PROBLEM REQUIREMENTS
Please give back, word for word, only the lines starting at the one containing "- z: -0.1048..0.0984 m" and ending at the one containing "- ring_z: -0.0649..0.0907" within the material below.

-- Opening Marker --

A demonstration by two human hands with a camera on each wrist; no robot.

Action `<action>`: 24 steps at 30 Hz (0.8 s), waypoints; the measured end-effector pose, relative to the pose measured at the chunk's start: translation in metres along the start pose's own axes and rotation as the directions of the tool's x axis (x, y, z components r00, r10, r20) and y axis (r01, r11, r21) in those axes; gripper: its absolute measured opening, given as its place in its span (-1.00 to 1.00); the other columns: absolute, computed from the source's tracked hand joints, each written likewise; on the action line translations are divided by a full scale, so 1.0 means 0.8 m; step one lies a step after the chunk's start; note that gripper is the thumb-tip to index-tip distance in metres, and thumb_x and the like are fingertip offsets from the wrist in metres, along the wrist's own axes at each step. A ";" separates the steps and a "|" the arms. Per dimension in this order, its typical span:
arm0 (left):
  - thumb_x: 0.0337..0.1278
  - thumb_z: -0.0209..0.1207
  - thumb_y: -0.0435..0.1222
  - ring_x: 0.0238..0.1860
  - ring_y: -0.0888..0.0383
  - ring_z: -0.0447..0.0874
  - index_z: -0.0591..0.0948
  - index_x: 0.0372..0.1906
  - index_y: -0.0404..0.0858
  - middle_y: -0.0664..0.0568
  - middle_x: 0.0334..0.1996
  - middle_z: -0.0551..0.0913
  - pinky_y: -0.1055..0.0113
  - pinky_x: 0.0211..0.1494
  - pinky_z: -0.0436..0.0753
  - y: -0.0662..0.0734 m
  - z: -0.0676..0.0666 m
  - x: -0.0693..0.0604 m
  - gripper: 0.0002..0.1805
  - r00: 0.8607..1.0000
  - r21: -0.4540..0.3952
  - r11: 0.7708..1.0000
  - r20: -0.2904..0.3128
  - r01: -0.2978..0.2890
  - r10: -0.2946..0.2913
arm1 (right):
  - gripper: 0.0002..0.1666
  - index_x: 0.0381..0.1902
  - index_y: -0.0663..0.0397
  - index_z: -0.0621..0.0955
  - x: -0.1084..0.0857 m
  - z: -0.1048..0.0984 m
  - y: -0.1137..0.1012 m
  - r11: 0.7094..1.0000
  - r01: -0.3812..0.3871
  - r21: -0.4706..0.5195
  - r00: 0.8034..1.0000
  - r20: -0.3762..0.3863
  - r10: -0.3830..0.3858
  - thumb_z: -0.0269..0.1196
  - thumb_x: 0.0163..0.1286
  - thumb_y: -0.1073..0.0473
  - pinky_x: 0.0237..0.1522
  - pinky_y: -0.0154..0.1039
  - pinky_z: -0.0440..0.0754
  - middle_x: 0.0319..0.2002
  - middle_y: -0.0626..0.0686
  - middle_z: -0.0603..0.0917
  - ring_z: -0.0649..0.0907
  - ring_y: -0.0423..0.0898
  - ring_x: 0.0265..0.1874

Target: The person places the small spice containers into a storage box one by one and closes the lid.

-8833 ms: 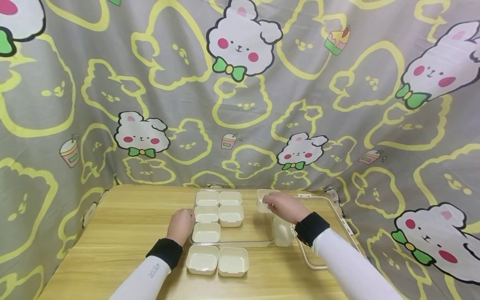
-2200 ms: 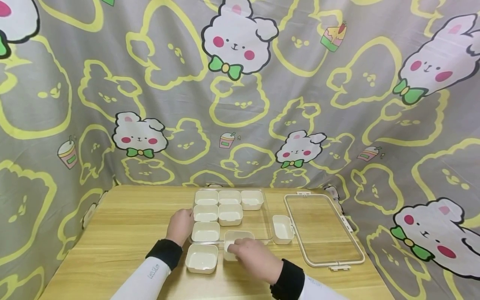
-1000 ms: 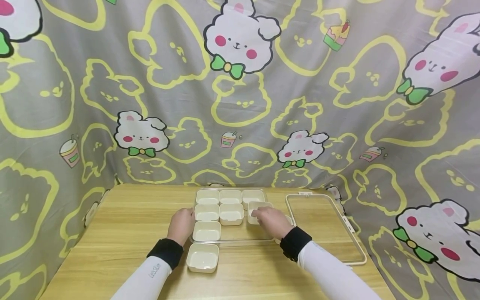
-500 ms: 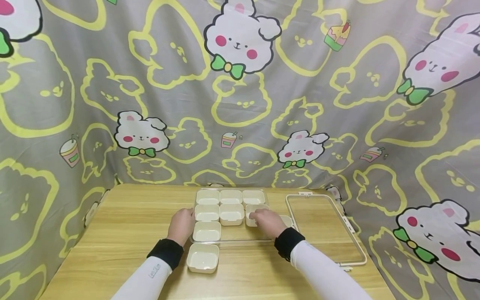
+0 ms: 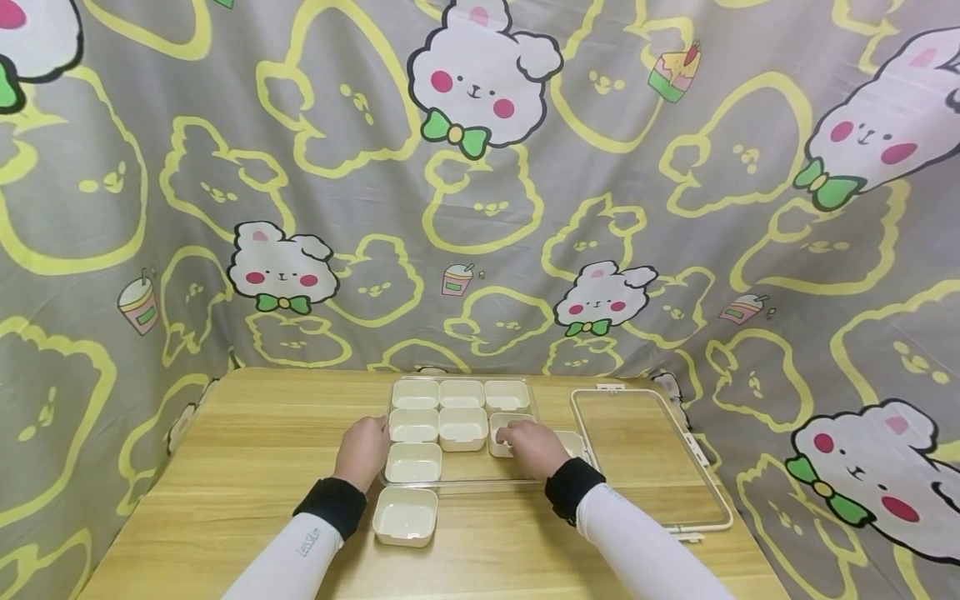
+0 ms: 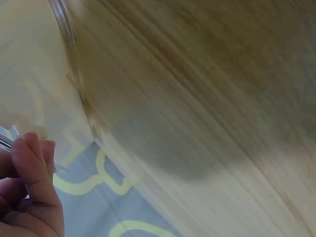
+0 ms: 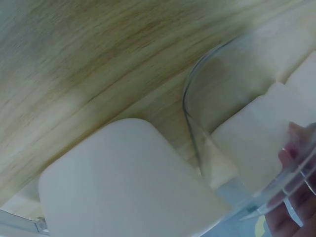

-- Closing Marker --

RESULT BELOW
  - z: -0.1048..0.0984 m
  - y: -0.1137..0.1012 m
  - r11: 0.7094..1.0000
  - r01: -0.3812..0.3871
  - r21: -0.4706..0.5195
  - r00: 0.8034..1.0000
  - r20: -0.3762..0.3863
  - r10: -0.3830..0.3858
  - thumb_z: -0.0269..0.1196
  - thumb_x: 0.0163..0.1286
  - thumb_y: -0.1073..0.0473
  - pinky_x: 0.0237..0.1522
  - pinky_y: -0.0154..0.1039
  - pinky_z: -0.0440..0.0754
  - middle_x: 0.0319..0.2002
  - middle_y: -0.0626..0.0686
  - middle_z: -0.0603..0.0917
  - ring_z: -0.0649..0.0907

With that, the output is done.